Wspomniałem oczywiście, że ponieważ to nie ma żadnego związku z moją pracą
(w ogóle nie mam tego typu rzeczy w obowiązkach) - to po pierwsze, a po
drugie firma nie dysponuje oprogramowaniem, w którym mógłbym stworzyć taki
program, że mógłbym to napisać na zlecenie - prowadzę działalność, posiadam
legalne narzędzia itd. No i ta sirota Bóg wie co naopowiadała pracodawcy,
ale na pewno to, że "chcę pieniądzę i za darmo nie zamierzam pracować" - tak
usłyszałem. A tenże uznał, że "kolejny raz żądam zapłaty za coś, za co on
nie zamierza płacić, wolałby już zlecić to obcej firmie". Skwitował, że "w
ogóle nie zamierza płacić za prace prywatne czy po godzinach". Sugestia, że
w takiej sytuacji powinien przynajmniej kupić legalne do firmy środowisko, w
którym można stworzyć potrzebne oprogramowanie, została bez odzewu - w
domyśle: proszę sobie przynieść z domu. Mało tego, to oprogramowanie miałoby
być rozdawane jako freeware przez firmę. Oczywiście więcej na ten temat nie
chce rozmawiać no i usłyszałem stały tekst o zwolnieniu, jeżeli będę żądać
zapłaty za tę pracę. To państwowa firma, facet ma kilka spraw w sądach -
wytoczonych przez pracowników, dwa wyroki nakazujące przywrócić do pracy
niesłusznie zwolnionych pracowników. I okazuje się, że nie ma na niego bata.

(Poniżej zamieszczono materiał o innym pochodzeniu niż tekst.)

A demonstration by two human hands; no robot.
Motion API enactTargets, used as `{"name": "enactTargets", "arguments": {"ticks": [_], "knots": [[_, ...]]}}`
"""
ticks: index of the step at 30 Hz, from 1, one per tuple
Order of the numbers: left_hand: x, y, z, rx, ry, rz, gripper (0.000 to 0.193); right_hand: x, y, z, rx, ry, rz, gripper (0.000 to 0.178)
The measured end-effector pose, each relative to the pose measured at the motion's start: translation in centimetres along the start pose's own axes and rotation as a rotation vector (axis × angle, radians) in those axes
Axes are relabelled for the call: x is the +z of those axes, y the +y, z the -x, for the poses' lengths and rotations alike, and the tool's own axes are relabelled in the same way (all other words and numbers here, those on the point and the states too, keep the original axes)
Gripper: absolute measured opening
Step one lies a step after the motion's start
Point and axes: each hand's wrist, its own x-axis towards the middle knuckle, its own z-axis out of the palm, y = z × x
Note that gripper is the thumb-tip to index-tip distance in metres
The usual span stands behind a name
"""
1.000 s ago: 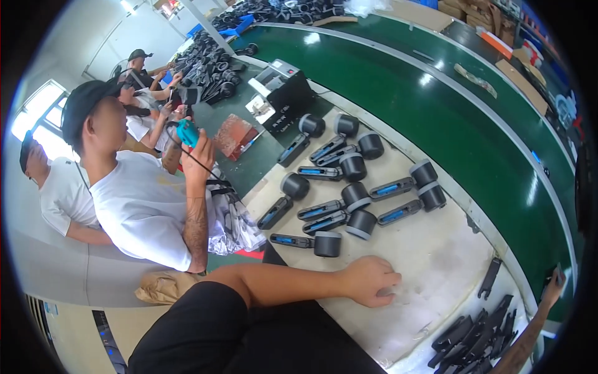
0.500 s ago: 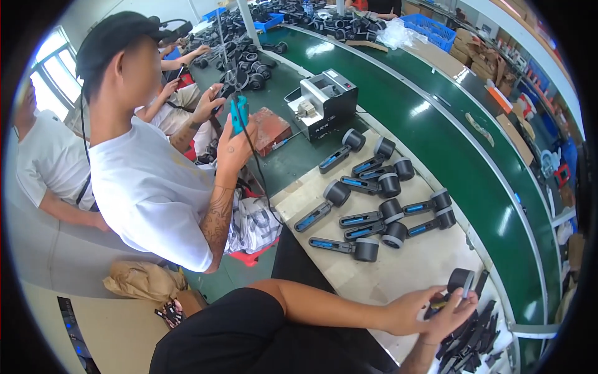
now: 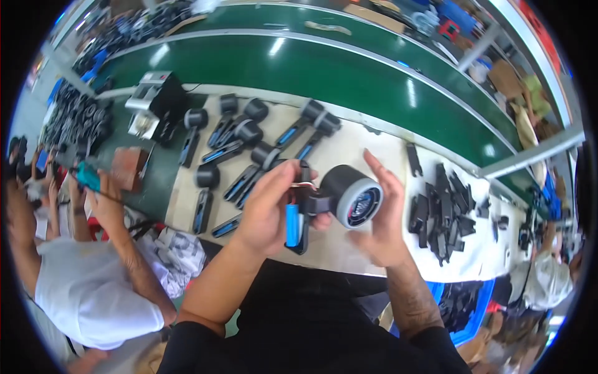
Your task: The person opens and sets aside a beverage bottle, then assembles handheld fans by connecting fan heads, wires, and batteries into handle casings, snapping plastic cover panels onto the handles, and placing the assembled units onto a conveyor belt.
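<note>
My left hand is closed round the open handle of a fan-like handheld unit, held above the middle of the table. A blue cylindrical battery and thin wires show in the handle. The unit's black round head has a grey ring and a vented face turned to the right. My right hand is beside the head with its fingers spread, slightly blurred; whether its thumb touches the head, I cannot tell. Several similar units with blue batteries lie on the table, left of and beyond my hands.
Black strip-like parts are heaped on the table at right. Below them stands a blue bin of black parts. A green conveyor runs behind the table. At left are a black-and-silver machine and a person holding a teal tool.
My view has swung right toward the table. The unit has come up in front of me; my left hand grips its handle, and my right hand, formerly on the head, is now spread beside it.
</note>
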Motion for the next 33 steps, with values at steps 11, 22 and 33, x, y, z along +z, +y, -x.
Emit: {"name": "enactTargets", "arguments": {"ticks": [11, 22, 33], "knots": [[2.5, -2.5, -1.5, -0.133, 0.043, -0.188, 0.035, -3.3, -2.3, 0.9, -0.155, 0.068, 0.314, 0.071], [2.9, -2.3, -2.1, 0.010, 0.013, -0.629, 0.028, -4.5, -2.8, -0.9, 0.121, 0.152, -0.138, 0.082], [3.2, -2.2, -1.6, 0.001, 0.045, -0.560, 0.018, -4.7, -3.5, -2.1, 0.077, 0.058, -0.032, 0.080]]}}
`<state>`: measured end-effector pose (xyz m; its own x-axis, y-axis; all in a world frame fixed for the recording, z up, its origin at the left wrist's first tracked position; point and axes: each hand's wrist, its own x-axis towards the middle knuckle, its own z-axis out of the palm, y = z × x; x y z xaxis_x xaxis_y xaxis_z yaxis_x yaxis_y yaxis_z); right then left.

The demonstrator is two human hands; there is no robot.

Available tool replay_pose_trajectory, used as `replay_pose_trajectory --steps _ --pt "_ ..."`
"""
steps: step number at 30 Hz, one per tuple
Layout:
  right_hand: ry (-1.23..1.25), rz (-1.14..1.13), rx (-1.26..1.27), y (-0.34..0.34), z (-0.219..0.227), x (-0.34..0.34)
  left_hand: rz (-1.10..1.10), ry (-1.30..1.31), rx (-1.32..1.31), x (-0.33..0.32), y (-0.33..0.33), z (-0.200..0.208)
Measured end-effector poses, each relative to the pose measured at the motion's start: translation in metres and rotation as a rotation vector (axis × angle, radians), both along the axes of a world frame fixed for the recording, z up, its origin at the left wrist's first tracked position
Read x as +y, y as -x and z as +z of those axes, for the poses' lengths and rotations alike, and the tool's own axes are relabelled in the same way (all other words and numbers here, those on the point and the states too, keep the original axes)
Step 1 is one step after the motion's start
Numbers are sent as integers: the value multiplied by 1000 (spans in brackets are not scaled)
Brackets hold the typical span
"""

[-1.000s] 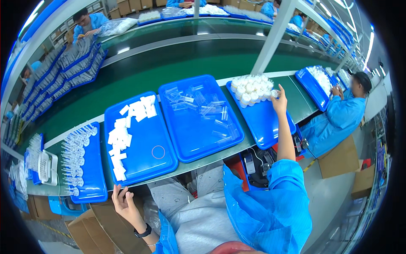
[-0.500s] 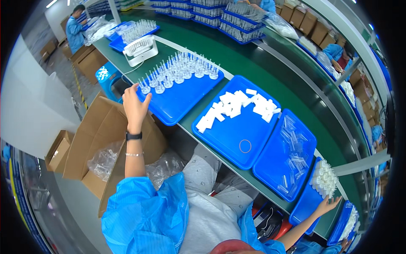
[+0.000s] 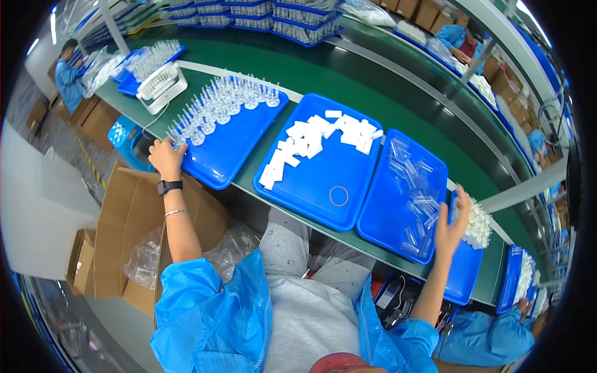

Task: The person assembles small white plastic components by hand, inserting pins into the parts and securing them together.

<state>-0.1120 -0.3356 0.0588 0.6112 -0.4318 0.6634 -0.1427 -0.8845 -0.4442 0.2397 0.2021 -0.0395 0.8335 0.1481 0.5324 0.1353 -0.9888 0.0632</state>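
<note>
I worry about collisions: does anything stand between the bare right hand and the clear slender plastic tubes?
Nothing visible does. In view, the right hand overlaps the right rim of the blue rectangular tray holding the tubes; its height is unclear.

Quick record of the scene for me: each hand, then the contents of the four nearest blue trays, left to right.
left hand: at the left end of the first tray, beside its parts; grip unclear
right hand: thumb and fingers apart, nothing visible in it
first tray: clear stemmed parts, stems up
second tray: loose white pieces
third tray: loose clear tubes
fourth tray: clustered whitish parts
</note>
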Motion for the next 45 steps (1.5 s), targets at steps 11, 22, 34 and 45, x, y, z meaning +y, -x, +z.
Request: replay_pose_trajectory --steps 11,22,34,45 --pt "184 667 407 -156 -32 117 -237 365 -117 -7 15 5" --pt "335 730 406 -236 -55 147 -866 1553 317 -39 79 24" --pt "-679 629 445 -201 -46 132 -980 2066 309 -64 95 -3" --pt "-990 703 426 -161 -38 123 -889 2015 259 -132 141 -2"
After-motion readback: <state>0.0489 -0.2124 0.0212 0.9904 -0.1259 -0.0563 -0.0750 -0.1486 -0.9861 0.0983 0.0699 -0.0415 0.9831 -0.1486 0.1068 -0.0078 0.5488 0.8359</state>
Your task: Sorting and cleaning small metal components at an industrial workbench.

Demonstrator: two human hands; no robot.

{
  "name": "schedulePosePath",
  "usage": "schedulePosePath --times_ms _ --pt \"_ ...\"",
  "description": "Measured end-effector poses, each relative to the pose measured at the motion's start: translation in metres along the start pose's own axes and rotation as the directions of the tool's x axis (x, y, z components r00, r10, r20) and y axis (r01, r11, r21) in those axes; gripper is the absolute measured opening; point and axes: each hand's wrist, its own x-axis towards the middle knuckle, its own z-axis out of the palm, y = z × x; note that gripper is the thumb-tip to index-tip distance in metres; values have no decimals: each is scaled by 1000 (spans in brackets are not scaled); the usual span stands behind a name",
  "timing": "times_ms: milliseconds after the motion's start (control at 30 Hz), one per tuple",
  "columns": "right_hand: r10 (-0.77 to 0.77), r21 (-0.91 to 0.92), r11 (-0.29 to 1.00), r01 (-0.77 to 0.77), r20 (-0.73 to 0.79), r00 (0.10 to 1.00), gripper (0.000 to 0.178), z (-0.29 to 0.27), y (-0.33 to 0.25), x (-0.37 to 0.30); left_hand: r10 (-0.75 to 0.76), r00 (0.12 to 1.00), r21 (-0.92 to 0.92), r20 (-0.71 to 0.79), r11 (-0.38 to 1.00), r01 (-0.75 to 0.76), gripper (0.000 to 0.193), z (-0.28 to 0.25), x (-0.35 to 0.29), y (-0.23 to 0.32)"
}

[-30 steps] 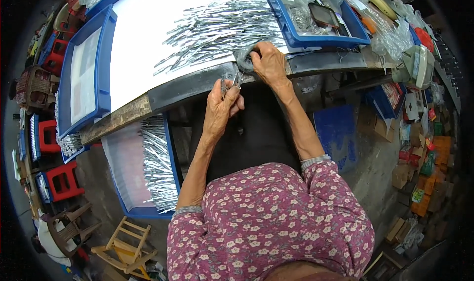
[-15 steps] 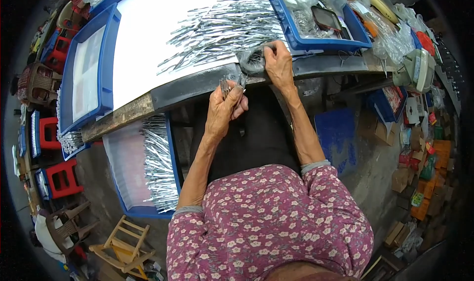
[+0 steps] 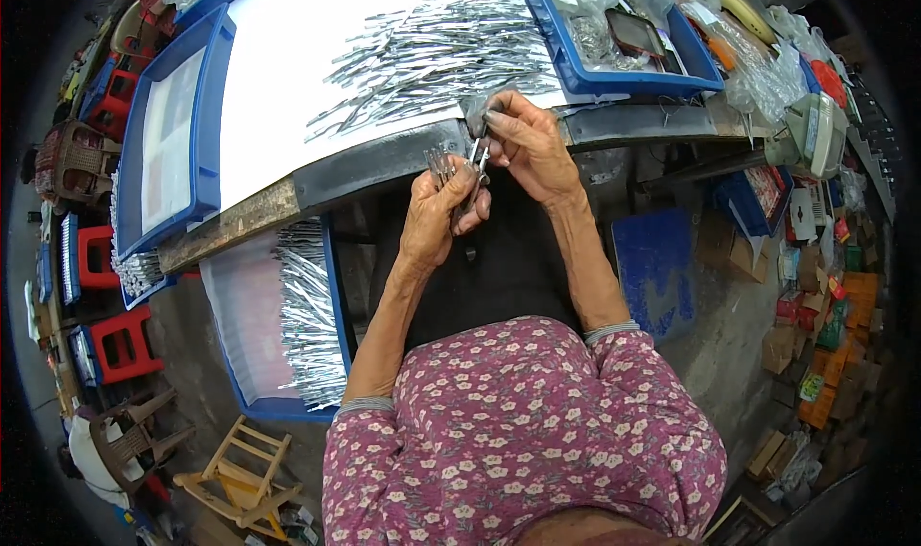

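My left hand is closed around several slim metal pieces, their ends sticking up past the fingers. Close beside it, my right hand pinches at the top of one of these pieces; whatever lies between its fingertips is too small to make out. Behind the right fingers, a small clear plastic bag sits at the table edge, mostly covered by that hand. Farther back, a wide pile of thin silvery metal strips lies on the white table top.
Blue trays stand on the table: one at the left, another at the right with plastic bags and a phone-like object. Below the table, a blue bin holds more metal strips. Red stools and a wooden folding chair stand left.
My right hand has come away from the small plastic bag, moving left and toward me to meet the metal pieces in my left hand. The left hand has barely shifted.
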Motion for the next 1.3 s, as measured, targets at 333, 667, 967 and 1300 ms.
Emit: schedulePosePath --times_ms 333,667,967,1300 --pt "35 70 997 -35 6 999 11 3 2 -3 -22 999 -35 37 999 24 22 -3 -2 -4" --pt "2 37 999 -1 -8 1000 11 3 6 -6 -75 996 -124 50 989 80 23 -2 -6 -4" --pt "-2 -8 1000 2 -25 1000 12 -5 7 -12 -142 984 -166 106 973 158 22 -5 -5 -6" --pt "72 -54 996 -70 35 997 13 -13 4 -13 -110 991 -27 78 993 112 24 -6 -6 -10"
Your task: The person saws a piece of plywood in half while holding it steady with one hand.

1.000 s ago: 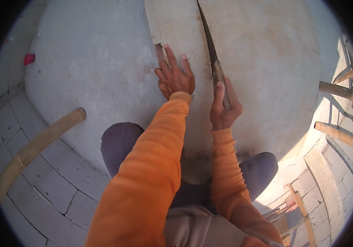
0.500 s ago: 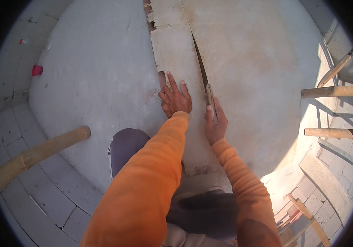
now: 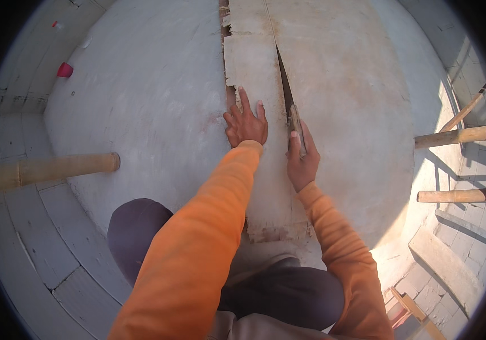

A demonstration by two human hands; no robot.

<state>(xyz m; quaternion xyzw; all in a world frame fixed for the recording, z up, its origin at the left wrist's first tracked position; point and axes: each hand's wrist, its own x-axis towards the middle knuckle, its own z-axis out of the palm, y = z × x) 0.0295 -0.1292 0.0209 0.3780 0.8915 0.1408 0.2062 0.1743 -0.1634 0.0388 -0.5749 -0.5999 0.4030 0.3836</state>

Radę nadzorczą nie interesuje sytuacja w firmie jeżeli chodzi o stosunki z
pracownikami, związki zawodowe są przez niego ignorowane. Asekuruje się tym,
że żadnych z tych decyzji nie chce wydać na papierze, tylko "na gębę". Na
papierze wydaje tylko upomnienia i nagany... Nie chcę używać epitetów na
jego temat, dość powiedzieć, że jak odszedł z poprzedniej dużej firmy, gdzie
był przez jakiś czas prezesem, to ponoć tydzień trwała impreza z radości....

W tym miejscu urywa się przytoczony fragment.